J’ai été invité le mercredi 16 décembre par l’association ENTR’ELLES ET EUX à un webinar « Violences conjugales : et la justice dans tout ça. » . Retrouvez ci dessous mon intervention consacrée aux ordonnances de protection.

Retrouver ici la Video du webinar

WEBINAR – ORDONNANCES DE PROTECTIONENTR’ELLES ET EUX

Le dispositif législatif et réglementaire des ordonnances de protection :

  • La loi du 9 juillet 2010 : Vote de la loi relative aux violences faites spécifiquement aux femmes, aux violences au sein des couples et aux incidences de ces dernières sur les enfants : création de l’ordonnance de protection des victimes et du délit de harcèlement moral au sein du couple.
  • La loi du 28 décembre 2019 a modifié la procédure de l’ordonnance de protection afin d’en faire une procédure d’urgence.
  • Le nouvel article 515-11 du Code civil dispose ainsi que le juge aux affaires familiales délivre l’ordonnance de protection, non plus « dans les meilleurs délais », mais « dans un délai maximal de six jours à compter de la fixation de la date de l’audience ».
  • Articles 515-9 et suivants du Code civil : l’ordonnance de protection permet au juge aux affaires familiales de protéger en urgence la victime vraisemblable de violences conjugales tout en statuant sur les mesures relatives aux enfants et au logement.
  • Le décret n° 2020-636 du 27 mai 2020 fixe les nouvelles règles de procédure.

– Procédure1 :

Le juge est saisi par la partie en demande, assistée si elle le souhaite par un avocat, ou par le procureur de la République avec l’accord de la victime.
Le défendeur est convoqué à l’audience, mais le juge peut organiser des auditions séparées.
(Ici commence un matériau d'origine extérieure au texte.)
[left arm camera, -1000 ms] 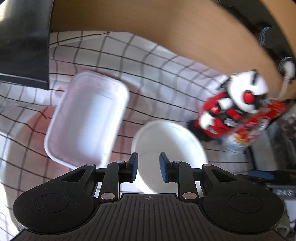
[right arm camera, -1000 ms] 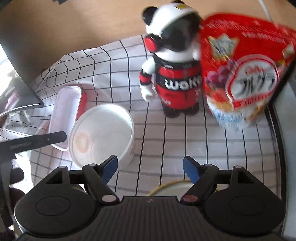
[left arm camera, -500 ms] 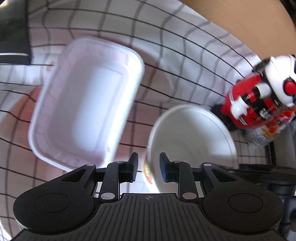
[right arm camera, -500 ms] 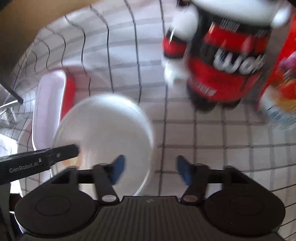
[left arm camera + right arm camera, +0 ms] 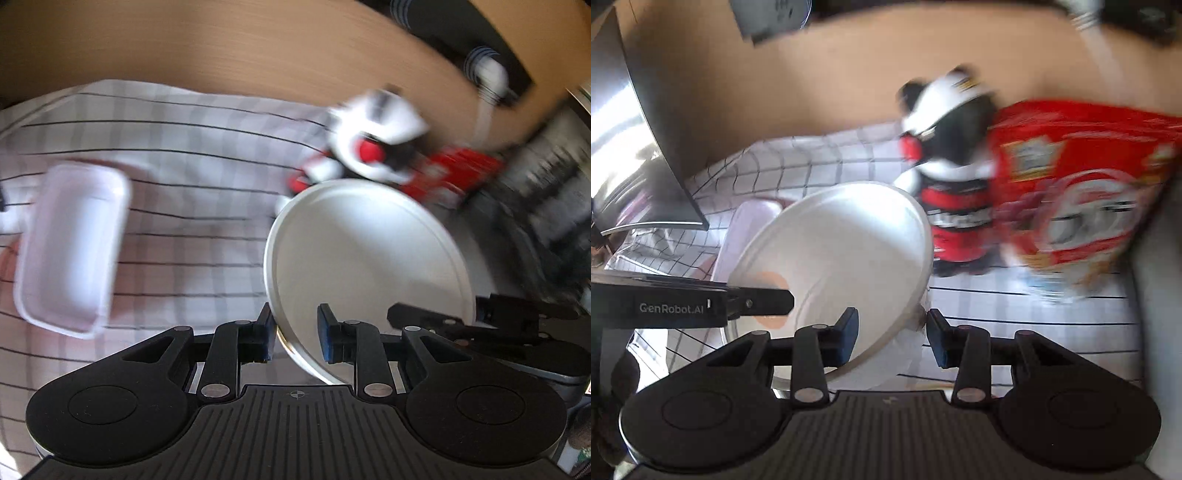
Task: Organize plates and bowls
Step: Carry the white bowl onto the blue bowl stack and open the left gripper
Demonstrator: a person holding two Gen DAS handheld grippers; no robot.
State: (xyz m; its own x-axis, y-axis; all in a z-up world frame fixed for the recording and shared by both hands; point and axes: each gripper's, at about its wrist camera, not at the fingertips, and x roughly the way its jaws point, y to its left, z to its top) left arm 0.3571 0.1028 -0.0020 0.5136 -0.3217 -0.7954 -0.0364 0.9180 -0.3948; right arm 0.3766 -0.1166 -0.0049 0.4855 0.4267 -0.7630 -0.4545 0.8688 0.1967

L’ordonnance de protection peut être prononcée en l’absence du défendeur dûment convoqué.
Le procureur de la République est associé à tous les stades de la procédure et peut poursuivre par la voie pénale les faits en parallèle de la procédure civile.

Le juge aux affaires familiales peut prononcer des mesures de nature variée, à savoir :

  • l’interdiction d’entrer en contact avec le demandeur,
  • l’interdiction pour le défendeur de se rendre dans certains lieux,
  • l’interdiction pour le défendeur de détenir une arme
  • la prise en charge sanitaire, sociale ou psychologique du défendeur ou un stage de responsabilisation
  • l’attribution du logement au demandeur et la prise en charge de frais afférents,
  • la fixation des modalités d’exercice de l’autorité parentale, et, le cas échéant, de la contribution à l’éducation et à l’entretien des enfants,
  • L’admission provisoire à l’aide juridictionnelle laquelle peut être sollicitée par le demandeur en vue d’une prise en charge des frais de procédure. Durant toute la procédure, et par dérogation aux règles de droit commun, la partie demanderesse qui craint pour sa sécurité peut demander à ce que l’adresse de son logement ou de son domicile soit dissimulée dans le cadre de la procédure civile, y compris dans l’ordonnance.

Que la victime soit ou non assistée par un avocat, le juge aux affaires familiales peut lui présenter une liste d’associations ou d’organismes susceptibles de l’accompagner durant la procédure. Le juge aux affaires familiales délivre l’ordonnance de protection s’il considère comme vraisemblables les faits de violence allégués et le danger auquel la partie demanderesse ou ses enfants sont exposés.

Les mesures prononcées ont une durée maximum de six mois. Elles peuvent être prolongées au-delà si le juge est saisi pendant leur durée d’application d’une requête en divorce, en séparation de corps, ou d’une demande relative à l’exercice de l’autorité parentale.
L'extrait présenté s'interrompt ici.